Le site Sekoia a analysé EvilTokens en détail dans un rapport publié le 30 mars 2026. Le kit propose des leurres imitant des interfaces SaaS connues (SharePoint, Teams, DocuSign), des systèmes anti-bot pour éviter les scanners de sécurité, et une gestion automatisée des jetons volés. Le tout pour un tarif mensuel accessible à n’importe quel escroc amateur. En trois mois, le nombre de pages de phishing utilisant le device code flow a bondi de 1 500 %, d’après les mesures de Push Security prises entre début janvier et fin mars 2026.

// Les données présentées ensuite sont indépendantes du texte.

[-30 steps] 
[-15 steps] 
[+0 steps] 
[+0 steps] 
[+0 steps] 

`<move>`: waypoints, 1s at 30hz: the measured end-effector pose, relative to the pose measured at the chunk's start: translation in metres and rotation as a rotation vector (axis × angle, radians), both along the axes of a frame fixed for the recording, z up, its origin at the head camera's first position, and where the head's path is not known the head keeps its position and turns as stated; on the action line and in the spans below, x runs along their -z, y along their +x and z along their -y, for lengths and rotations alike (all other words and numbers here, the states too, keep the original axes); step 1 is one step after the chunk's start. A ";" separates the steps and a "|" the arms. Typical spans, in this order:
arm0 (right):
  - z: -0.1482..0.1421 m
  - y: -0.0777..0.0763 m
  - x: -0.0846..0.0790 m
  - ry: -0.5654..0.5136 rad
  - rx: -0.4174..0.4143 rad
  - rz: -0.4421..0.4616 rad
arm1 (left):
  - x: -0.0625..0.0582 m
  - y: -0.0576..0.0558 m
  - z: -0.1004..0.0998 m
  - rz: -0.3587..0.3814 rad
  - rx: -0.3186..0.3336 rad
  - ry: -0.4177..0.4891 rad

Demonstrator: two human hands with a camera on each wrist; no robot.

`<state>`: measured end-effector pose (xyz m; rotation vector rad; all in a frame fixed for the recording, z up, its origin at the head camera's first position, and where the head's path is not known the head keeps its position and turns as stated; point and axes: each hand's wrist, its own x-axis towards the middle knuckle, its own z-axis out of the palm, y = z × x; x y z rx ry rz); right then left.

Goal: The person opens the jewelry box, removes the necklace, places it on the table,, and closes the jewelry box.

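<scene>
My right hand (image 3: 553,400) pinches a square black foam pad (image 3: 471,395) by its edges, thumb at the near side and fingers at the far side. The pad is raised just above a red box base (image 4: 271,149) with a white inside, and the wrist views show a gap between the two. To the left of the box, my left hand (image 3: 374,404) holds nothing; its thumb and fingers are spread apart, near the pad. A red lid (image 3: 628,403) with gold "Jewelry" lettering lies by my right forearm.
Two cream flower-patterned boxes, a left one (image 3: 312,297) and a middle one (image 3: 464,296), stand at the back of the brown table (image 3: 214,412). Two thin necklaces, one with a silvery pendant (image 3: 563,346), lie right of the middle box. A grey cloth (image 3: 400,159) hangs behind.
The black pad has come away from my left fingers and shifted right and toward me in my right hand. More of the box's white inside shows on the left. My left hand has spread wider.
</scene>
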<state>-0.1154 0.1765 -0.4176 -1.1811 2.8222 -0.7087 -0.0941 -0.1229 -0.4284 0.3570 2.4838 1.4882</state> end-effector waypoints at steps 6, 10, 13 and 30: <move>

340 organisations touchées dans cinq pays
The Hacker News a rapporté que plus de 340 organisations utilisant Microsoft 365 ont été ciblées depuis février 2026, réparties dans cinq pays. Les secteurs touchés vont de l’éducation à la finance en passant par les administrations publiques et les ONG. Le vecteur d’entrée est toujours le même : un e-mail qui semble provenir d’un collègue ou d’un service interne, un code à taper sur un site de confiance, et un compte compromis en moins d’une minute.
Les formations classiques de sensibilisation au phishing, celles qui apprennent à vérifier l’URL ou le certificat SSL, ne servent à rien contre cette technique. Le site est authentique. Le certificat est valide. La page ressemble exactement à ce qu’elle est censée être, parce qu’elle EST ce qu’elle est censée être. La seule anomalie, c’est la raison pour laquelle on vous demande de taper un code. Et rares sont les employés formés à se poser cette question.
Comment bloquer l’attaque
Microsoft propose une parade : les politiques d’accès conditionnel permettent de désactiver le flux device code pour les comptes qui n’en ont pas besoin. Dans la plupart des entreprises, seuls quelques appareils spécifiques (bornes, écrans de salle de réunion) utilisent ce mode d’authentification. Pour tous les autres, le bloquer n’affecte rien et ferme la porte aux attaquants.
Push Security recommande de surveiller les journaux d’authentification pour repérer les connexions via device code provenant d’adresses IP inhabituelles. CSO Online ajoute qu’une alerte automatisée sur les événements de type « device code grant » peut détecter une attaque en cours en quelques secondes. Mais ces mesures supposent que le service informatique connaisse la menace, et la plupart des PME n’ont jamais entendu parler du device code flow.
L’ironie est là : une fonctionnalité conçue pour simplifier la vie des utilisateurs est devenue l’un des vecteurs d’attaque les plus efficaces contre les comptes professionnels. Avec 11 kits en circulation et une hausse de 3 700 % en trois mois, la question n’est plus de savoir si votre entreprise sera visée, mais quand. Microsoft n’a pas annoncé de modification du protocole device code flow. La fonctionnalité reste activée par défaut sur tous les comptes.